Mut zur Öffentlichkeit

Selten genug bekommt man in der Regel öffentlich mit, wenn in Wirtschaftskreisen Veränderungsprozesse oder Umgestaltungen stattfinden. Die Unternehmen sind ja doch meistens bemüht, ihre Umstrukturierungen auf möglichst kleiner Publizitätsflamme zu kochen. Auch für Journalisten, die ihr Ohr eher am Puls der jeweiligen Unternehmen haben sollten, ist es nicht immer ganz einfach, frühzeitig und en detail alles mitzubekommen.
Aber je größer das Unternehmen ist, desto wahrscheinlicher ist es auch, dass so manches nach außen dringt, was den Verantwortlichen den Schweiß auf die Stirn treibt. Das ist ganz normal. Das war in unserer Bau- und Heimwerkerszene so bei den Maßnahmen, die Praktiker in den vergangenen Jahren eingeleitet hat (so bleibt ja heutzutage so gut wie keine Rabattaktion der Kirkeler mehr bis zum letzten Tag geheim), und das ist bei Obi so, seitdem Sergio Giroldi dort das Steuer übernommen hat und Deutschlands Nummer eins unter den Baumärkten neu ausrichtet. Wer so groß ist wie Praktiker oder Obi, und wer noch zusätzlich wie Obi so heterogene Strukturen und Interessenslagen in sich vereint, bei dem kann nie der Deckel auf dem Topf, in dem die Gerüchte brodeln, so zugehalten werden, wie es manchem recht wäre.
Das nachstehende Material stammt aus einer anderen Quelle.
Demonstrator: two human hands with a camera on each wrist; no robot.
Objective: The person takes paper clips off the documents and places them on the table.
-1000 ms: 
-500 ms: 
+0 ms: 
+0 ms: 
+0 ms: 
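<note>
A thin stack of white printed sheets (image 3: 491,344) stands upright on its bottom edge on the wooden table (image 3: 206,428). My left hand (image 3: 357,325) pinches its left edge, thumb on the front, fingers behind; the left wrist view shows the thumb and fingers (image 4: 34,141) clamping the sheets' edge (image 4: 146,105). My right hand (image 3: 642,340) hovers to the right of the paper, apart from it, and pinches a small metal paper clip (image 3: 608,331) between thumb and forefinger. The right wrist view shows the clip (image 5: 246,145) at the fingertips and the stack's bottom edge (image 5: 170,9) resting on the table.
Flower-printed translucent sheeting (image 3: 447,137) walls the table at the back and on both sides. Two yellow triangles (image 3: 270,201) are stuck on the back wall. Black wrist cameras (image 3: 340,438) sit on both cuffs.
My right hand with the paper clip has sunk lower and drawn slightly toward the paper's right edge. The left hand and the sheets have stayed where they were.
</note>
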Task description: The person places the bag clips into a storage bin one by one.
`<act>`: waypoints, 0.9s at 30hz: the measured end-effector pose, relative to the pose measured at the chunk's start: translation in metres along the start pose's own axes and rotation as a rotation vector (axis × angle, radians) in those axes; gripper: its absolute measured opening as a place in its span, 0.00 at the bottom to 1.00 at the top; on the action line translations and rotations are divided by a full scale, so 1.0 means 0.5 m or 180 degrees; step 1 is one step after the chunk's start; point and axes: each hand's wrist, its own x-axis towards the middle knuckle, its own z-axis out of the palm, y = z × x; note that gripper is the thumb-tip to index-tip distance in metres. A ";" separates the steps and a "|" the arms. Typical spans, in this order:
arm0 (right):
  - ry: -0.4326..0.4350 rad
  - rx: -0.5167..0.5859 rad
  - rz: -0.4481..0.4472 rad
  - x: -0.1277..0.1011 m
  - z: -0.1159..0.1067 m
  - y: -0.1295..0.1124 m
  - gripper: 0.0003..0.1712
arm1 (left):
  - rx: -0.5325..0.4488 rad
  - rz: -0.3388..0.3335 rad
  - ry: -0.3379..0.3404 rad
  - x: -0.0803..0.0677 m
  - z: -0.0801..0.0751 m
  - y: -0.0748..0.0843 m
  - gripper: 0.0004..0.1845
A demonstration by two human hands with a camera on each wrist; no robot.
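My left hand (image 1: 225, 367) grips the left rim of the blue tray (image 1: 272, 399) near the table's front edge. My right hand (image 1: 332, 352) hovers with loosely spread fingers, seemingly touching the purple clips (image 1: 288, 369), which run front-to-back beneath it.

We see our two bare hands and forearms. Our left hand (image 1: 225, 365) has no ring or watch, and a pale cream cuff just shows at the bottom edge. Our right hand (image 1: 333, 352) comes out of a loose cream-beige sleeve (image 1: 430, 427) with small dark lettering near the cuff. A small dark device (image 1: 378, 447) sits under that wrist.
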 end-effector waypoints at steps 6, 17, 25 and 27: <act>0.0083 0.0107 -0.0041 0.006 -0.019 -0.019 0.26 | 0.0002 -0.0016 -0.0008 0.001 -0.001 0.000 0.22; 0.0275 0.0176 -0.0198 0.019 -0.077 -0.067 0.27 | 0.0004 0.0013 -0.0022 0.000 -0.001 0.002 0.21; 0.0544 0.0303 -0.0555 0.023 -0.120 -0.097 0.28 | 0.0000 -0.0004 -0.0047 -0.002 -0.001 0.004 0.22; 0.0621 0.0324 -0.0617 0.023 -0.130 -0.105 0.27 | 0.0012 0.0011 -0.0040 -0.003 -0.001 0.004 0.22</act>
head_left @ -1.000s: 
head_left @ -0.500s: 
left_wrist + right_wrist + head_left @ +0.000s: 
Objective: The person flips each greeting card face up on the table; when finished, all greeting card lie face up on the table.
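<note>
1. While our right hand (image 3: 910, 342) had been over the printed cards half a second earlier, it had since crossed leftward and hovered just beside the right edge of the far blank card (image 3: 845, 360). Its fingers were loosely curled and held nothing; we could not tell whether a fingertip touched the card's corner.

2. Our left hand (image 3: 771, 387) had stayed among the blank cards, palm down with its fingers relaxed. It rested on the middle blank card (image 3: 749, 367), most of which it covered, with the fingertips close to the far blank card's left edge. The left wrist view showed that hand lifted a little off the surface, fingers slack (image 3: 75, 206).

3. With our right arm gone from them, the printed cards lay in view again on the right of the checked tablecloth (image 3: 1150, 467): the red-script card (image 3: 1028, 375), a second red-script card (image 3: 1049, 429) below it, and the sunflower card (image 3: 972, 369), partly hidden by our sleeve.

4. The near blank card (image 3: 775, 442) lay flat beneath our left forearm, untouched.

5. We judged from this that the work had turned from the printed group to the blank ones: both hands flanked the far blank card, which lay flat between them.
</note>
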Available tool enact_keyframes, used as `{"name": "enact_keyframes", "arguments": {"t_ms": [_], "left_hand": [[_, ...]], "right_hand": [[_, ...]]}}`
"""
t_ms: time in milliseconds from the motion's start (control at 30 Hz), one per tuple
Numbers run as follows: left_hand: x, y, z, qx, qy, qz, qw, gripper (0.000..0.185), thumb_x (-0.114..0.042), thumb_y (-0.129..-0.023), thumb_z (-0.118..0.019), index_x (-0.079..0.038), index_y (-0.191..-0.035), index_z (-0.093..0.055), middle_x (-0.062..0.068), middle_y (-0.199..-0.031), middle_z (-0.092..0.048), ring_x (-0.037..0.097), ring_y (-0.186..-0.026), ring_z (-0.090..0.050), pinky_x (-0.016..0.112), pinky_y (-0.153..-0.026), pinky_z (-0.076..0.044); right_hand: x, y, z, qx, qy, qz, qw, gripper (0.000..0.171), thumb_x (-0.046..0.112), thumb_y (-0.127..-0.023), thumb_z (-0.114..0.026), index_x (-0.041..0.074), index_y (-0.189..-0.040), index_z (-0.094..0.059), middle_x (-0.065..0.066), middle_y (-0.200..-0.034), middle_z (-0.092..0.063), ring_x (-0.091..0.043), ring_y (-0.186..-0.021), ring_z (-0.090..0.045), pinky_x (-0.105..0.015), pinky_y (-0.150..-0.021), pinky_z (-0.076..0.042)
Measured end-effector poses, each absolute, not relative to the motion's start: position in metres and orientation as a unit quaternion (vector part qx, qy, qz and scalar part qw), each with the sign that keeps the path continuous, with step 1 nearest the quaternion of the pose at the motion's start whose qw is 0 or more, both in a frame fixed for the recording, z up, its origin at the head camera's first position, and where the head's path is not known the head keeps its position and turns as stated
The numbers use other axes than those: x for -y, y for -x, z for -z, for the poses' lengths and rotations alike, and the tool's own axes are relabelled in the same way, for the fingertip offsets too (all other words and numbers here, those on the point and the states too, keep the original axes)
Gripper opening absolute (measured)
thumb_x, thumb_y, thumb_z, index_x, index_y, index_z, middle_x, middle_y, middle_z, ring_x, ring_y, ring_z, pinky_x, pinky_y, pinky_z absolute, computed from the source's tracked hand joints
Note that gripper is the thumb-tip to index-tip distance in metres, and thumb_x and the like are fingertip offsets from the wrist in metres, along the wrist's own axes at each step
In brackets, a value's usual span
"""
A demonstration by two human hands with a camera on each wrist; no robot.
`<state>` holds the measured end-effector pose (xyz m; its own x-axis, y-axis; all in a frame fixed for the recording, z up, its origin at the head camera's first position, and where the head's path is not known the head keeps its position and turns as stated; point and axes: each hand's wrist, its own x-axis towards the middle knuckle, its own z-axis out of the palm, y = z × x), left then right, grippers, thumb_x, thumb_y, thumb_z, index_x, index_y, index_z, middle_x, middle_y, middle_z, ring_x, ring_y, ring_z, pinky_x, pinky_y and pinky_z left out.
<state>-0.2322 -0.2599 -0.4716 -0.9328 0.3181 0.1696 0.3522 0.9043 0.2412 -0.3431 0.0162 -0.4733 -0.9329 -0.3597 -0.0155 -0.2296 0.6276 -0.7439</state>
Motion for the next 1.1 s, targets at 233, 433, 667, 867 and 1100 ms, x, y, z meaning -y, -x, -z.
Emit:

Wer in den vergangenen Monaten den Obi-Chef bei seinen öffentlichen Auftritten genau zugehört hat, der kann nicht ernsthaft davon überrascht worden sein, dass sich Obi beispielsweise aus dem China-Geschäft zurückzieht. Der Tenor von Giroldis Äußerungen auf dem Internationalen Baumarktkongress in Köln, die deutliche Skepsis, die man da hörte, das war doch wohl Signal genug. Mut zur Öffentlichkeit hat Giroldi also durchaus. Und da war noch das ein oder andere Signal zusätzlich dabei, was aber wohl nicht so deutlich öffentlich wahrgenommen wurde. Überraschungen sind bei Obi also durchaus noch zu erwarten.
Wer hören wollte bei Obi, der konnte, ja musste also schon im voraus eine ganze Menge von dem mitbekommen, was jetzt so nach und nach Unternehmenswirklichkeit wird. Dass sich bei den Wermelskirchenern auch gegensätzliche Interessen formieren, ist auch verständlich und legitim, ja sogar wünschenswert. Wirtschaft ist ein Spiel von Egoisten. Je früher man das akzeptiert, desto besser kann man damit auch umgehen.
Sergio Giroldi hat mit seiner Meinung auf jeden Fall nicht hinter dem Berg gehalten. Und diese dürfte er, so schätze ich einmal, auch deutlich nach innen, also in Richtung Franchisenehmer, vertreten und gesandt haben. Ein gleich wie geartetes Ignorieren von Interessen seiner Franchisenehmer, gerade der großen, kann er sich gar nicht leisten.